Task requirements: Please print only the top portion of the entries below, ending with the line that contains "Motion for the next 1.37", exactly as written.

Records for the task:
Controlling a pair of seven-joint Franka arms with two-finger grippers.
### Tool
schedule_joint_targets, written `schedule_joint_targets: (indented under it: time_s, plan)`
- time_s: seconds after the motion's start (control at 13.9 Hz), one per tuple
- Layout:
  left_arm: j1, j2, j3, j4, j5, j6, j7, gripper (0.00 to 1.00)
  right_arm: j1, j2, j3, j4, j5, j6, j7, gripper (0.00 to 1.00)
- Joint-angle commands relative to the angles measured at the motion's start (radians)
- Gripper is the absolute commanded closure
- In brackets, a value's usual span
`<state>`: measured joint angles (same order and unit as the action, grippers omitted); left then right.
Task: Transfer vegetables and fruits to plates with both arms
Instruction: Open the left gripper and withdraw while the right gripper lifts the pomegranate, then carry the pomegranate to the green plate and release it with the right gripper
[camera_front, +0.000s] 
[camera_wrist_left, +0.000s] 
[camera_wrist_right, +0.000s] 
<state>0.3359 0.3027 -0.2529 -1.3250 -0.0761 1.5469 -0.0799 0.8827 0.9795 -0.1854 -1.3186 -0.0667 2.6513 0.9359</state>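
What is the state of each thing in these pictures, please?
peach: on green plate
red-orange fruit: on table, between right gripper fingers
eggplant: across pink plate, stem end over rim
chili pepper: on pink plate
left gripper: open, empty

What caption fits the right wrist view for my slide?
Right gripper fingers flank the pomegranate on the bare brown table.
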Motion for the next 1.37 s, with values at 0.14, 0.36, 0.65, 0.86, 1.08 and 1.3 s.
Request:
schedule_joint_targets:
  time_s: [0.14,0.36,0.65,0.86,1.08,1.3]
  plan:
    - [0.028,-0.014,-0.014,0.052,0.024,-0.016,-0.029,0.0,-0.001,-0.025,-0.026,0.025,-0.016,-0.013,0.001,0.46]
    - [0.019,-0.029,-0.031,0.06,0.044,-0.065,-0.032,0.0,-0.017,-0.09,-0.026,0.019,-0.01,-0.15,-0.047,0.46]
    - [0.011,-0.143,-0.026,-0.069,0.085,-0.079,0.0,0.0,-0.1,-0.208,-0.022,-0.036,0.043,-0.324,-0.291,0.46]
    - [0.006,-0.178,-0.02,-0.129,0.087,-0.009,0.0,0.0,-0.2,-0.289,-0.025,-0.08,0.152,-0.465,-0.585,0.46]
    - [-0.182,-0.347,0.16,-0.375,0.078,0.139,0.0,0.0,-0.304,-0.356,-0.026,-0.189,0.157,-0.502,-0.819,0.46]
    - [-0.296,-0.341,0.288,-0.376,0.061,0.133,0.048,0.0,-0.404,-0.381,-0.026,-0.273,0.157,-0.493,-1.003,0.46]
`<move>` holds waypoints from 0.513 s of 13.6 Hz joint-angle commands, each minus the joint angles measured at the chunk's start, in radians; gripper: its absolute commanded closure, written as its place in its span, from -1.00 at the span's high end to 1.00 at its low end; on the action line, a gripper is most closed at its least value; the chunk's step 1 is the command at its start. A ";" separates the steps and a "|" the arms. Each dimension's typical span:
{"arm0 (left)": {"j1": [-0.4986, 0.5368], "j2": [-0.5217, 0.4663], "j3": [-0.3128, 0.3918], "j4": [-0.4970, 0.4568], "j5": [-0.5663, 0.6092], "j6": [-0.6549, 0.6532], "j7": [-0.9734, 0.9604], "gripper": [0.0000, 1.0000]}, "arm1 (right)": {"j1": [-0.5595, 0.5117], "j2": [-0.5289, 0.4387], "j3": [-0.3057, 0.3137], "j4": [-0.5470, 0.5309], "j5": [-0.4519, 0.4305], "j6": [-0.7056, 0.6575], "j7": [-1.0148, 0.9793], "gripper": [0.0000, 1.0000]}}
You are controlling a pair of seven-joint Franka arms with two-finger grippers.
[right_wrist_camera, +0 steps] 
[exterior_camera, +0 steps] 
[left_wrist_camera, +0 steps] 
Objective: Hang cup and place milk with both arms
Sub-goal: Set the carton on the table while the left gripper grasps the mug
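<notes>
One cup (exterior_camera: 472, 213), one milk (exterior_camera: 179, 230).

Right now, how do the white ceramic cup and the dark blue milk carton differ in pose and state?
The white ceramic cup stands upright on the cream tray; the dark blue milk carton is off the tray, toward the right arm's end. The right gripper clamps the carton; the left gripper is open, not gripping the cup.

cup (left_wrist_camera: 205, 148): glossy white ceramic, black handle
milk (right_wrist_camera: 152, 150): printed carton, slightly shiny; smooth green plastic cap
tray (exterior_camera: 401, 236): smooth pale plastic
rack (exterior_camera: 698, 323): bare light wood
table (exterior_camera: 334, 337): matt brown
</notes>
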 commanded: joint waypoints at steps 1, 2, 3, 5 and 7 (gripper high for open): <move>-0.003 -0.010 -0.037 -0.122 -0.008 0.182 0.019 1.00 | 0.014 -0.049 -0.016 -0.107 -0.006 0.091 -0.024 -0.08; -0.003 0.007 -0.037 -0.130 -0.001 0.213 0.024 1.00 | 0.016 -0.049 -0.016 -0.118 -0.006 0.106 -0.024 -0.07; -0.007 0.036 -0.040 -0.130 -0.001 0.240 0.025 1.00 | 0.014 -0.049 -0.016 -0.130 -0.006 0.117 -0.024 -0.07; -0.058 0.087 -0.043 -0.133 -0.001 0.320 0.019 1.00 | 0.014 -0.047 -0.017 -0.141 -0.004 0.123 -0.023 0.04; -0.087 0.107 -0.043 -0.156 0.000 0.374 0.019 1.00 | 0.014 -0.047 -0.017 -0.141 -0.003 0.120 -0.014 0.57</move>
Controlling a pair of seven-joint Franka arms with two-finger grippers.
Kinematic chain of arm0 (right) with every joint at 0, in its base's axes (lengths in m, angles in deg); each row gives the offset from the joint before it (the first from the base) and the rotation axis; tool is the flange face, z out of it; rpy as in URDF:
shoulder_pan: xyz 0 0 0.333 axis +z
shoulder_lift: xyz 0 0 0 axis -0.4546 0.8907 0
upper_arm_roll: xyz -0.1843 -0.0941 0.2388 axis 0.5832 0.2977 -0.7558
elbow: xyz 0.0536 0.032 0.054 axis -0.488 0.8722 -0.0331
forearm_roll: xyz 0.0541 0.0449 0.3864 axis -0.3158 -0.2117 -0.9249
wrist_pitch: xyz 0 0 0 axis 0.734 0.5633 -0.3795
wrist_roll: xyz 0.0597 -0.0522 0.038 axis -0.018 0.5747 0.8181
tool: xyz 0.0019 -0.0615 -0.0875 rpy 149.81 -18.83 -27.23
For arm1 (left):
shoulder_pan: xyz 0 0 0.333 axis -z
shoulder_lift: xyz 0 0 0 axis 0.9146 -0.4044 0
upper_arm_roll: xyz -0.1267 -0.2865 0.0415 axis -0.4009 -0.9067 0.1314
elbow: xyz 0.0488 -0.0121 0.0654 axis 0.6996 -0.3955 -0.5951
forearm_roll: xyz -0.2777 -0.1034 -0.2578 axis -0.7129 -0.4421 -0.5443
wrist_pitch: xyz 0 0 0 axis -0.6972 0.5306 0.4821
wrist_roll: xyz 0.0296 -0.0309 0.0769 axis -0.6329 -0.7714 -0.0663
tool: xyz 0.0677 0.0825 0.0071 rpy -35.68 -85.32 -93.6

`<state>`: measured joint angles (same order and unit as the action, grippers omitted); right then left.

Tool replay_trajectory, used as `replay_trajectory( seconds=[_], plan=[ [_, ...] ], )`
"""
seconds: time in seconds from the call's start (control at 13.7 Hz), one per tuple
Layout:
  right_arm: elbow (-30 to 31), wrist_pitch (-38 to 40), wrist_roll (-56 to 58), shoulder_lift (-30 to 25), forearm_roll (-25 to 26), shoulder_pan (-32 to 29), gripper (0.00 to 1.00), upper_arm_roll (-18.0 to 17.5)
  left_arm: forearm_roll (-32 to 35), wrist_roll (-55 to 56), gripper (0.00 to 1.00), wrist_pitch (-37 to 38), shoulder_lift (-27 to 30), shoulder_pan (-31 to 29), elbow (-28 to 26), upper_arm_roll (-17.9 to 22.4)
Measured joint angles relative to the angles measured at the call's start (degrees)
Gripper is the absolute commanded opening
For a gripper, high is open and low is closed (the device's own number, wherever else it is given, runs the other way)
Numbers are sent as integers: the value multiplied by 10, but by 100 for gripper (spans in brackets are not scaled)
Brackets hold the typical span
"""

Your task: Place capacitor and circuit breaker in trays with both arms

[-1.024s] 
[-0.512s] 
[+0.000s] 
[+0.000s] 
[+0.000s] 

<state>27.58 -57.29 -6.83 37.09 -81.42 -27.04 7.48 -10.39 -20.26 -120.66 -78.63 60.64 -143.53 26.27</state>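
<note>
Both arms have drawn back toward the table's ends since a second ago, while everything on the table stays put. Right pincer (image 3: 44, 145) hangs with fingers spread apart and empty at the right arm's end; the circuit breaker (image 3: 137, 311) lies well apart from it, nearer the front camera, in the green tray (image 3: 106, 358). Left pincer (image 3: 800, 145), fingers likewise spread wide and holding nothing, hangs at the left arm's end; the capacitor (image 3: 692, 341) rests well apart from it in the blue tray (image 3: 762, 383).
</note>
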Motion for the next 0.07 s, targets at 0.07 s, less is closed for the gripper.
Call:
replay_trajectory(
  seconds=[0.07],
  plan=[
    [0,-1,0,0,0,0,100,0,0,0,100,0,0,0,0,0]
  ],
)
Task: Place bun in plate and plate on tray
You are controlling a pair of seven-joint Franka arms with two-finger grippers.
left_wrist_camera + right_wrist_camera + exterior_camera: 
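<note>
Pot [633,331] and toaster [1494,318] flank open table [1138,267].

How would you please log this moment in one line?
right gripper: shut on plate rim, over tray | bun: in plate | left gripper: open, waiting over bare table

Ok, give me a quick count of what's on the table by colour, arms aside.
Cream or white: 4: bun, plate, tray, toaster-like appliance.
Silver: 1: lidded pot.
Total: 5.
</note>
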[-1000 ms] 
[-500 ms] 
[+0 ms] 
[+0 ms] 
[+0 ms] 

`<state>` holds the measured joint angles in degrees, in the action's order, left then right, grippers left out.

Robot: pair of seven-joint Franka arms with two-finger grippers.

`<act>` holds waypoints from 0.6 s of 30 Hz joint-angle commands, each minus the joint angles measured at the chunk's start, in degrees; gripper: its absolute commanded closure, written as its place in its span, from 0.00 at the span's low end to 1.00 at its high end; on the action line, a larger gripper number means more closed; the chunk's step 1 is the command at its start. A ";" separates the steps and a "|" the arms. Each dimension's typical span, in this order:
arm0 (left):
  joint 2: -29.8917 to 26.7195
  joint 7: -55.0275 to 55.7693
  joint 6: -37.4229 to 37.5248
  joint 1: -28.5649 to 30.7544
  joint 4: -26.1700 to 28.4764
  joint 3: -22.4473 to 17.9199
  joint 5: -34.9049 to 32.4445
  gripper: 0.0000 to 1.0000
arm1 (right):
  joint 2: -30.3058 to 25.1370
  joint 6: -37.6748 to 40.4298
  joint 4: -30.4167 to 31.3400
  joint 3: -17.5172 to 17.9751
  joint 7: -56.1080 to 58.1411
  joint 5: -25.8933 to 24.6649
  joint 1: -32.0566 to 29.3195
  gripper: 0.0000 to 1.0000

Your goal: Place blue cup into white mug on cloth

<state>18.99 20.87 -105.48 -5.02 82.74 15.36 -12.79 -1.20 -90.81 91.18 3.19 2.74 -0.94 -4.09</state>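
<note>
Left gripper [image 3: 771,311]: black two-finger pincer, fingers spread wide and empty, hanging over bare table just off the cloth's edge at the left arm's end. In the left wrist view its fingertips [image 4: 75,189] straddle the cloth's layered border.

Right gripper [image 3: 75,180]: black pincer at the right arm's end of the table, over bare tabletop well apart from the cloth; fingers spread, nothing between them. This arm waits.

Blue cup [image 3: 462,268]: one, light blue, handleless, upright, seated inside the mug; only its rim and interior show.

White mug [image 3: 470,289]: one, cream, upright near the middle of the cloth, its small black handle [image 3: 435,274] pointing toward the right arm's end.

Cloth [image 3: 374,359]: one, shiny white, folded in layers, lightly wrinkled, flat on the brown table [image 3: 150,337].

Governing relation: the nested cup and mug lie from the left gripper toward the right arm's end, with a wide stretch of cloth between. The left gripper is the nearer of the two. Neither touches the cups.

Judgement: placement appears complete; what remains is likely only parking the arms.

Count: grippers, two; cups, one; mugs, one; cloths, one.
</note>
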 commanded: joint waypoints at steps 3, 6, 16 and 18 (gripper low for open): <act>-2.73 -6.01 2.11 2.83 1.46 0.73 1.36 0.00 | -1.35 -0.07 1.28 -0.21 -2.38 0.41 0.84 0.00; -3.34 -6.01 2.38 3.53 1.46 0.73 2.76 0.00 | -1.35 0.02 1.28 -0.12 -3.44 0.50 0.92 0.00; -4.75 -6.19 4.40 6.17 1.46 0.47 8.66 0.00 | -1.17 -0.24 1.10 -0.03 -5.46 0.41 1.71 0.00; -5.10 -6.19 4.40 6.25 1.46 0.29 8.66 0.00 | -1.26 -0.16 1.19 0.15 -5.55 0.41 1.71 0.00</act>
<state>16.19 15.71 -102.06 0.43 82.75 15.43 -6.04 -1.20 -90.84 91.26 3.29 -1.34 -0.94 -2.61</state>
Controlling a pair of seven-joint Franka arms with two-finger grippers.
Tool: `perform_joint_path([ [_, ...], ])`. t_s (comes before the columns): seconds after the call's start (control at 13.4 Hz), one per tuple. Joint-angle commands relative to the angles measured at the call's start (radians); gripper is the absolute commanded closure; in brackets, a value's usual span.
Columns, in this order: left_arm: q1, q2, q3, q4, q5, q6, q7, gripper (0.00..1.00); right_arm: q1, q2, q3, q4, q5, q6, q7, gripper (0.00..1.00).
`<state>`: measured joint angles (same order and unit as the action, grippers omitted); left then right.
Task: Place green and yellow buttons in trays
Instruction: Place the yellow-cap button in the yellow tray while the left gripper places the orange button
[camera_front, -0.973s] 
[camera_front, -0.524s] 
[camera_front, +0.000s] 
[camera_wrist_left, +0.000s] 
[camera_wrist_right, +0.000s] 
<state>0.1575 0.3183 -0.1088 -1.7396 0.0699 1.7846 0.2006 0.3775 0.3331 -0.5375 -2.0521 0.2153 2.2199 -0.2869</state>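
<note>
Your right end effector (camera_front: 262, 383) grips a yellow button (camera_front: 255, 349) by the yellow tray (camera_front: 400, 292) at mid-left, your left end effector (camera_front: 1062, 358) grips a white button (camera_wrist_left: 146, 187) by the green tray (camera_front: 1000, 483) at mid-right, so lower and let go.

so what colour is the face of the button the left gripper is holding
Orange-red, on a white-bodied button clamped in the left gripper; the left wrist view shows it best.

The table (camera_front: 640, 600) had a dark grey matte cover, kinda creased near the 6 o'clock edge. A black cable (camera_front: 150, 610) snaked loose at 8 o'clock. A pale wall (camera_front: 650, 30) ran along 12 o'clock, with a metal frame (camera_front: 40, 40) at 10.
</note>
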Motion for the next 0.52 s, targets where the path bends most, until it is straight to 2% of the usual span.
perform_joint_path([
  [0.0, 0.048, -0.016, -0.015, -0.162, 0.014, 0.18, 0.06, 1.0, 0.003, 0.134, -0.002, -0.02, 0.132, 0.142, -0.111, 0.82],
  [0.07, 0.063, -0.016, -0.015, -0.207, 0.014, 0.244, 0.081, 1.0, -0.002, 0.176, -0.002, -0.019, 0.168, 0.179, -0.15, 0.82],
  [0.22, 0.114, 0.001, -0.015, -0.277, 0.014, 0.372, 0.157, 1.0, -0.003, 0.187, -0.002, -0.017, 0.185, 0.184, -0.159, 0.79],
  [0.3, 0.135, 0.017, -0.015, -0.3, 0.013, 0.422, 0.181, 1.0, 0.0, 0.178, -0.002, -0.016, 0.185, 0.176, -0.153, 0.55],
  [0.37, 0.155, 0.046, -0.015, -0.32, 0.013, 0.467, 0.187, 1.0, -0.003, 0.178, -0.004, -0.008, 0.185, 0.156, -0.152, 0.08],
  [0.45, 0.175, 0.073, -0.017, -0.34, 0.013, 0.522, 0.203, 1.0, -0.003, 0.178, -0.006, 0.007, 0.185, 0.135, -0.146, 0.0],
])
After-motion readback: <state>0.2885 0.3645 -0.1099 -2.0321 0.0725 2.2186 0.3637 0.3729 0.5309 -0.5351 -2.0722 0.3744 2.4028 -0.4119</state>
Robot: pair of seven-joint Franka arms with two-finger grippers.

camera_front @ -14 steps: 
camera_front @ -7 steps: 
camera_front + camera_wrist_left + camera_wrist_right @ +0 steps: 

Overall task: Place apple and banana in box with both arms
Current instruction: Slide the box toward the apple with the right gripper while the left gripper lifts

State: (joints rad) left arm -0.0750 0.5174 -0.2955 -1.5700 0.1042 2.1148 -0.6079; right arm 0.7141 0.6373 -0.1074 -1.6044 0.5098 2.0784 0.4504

Answer box:
Controlling a pair of seven-joint Franka arms with two-finger grippers.
### Tool
schedule_joint_targets, written `schedule_joint_targets: (indented under it: time_s, plan)`
- time_s: seconds after the motion's start (control at 13.9 Hz), one per tuple
- Layout:
  left_arm: j1, j2, j3, j4, j5, j6, j7, gripper (0.00 to 1.00)
  right_arm: j1, j2, j3, j4, j5, j6, j7, gripper (0.00 to 1.00)
- Joint-angle commands relative to the angles measured at the motion's start (radians)
- Gripper is the absolute commanded closure
- In brackets, a value's usual span
`<state>`: measured joint angles (same order and unit as the action, grippers omitted); left then right.
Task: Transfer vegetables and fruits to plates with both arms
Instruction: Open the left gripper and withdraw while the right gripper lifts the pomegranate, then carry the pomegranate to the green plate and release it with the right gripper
[camera_front, +0.000s] 
[camera_wrist_left, +0.000s] 
[camera_wrist_right, +0.000s] 
<state>0.3359 0.3027 -0.2529 -1.3250 -0.0761 1.5469 -0.0799 0.8827 0.9795 -0.1854 -1.3186 -0.0667 2.6513 0.9359</state>
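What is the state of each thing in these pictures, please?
peach: on green plate
red-orange fruit: on table, between right gripper fingers
eggplant: across pink plate, stem end over rim
chili pepper: on pink plate
left gripper: open, empty

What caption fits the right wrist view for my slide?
Right gripper fingers flank the pomegranate on the bare brown table.
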Motion for the next 1.37 s, with values at 0.14, 0.36, 0.65, 0.86, 1.08 and 1.3 s.

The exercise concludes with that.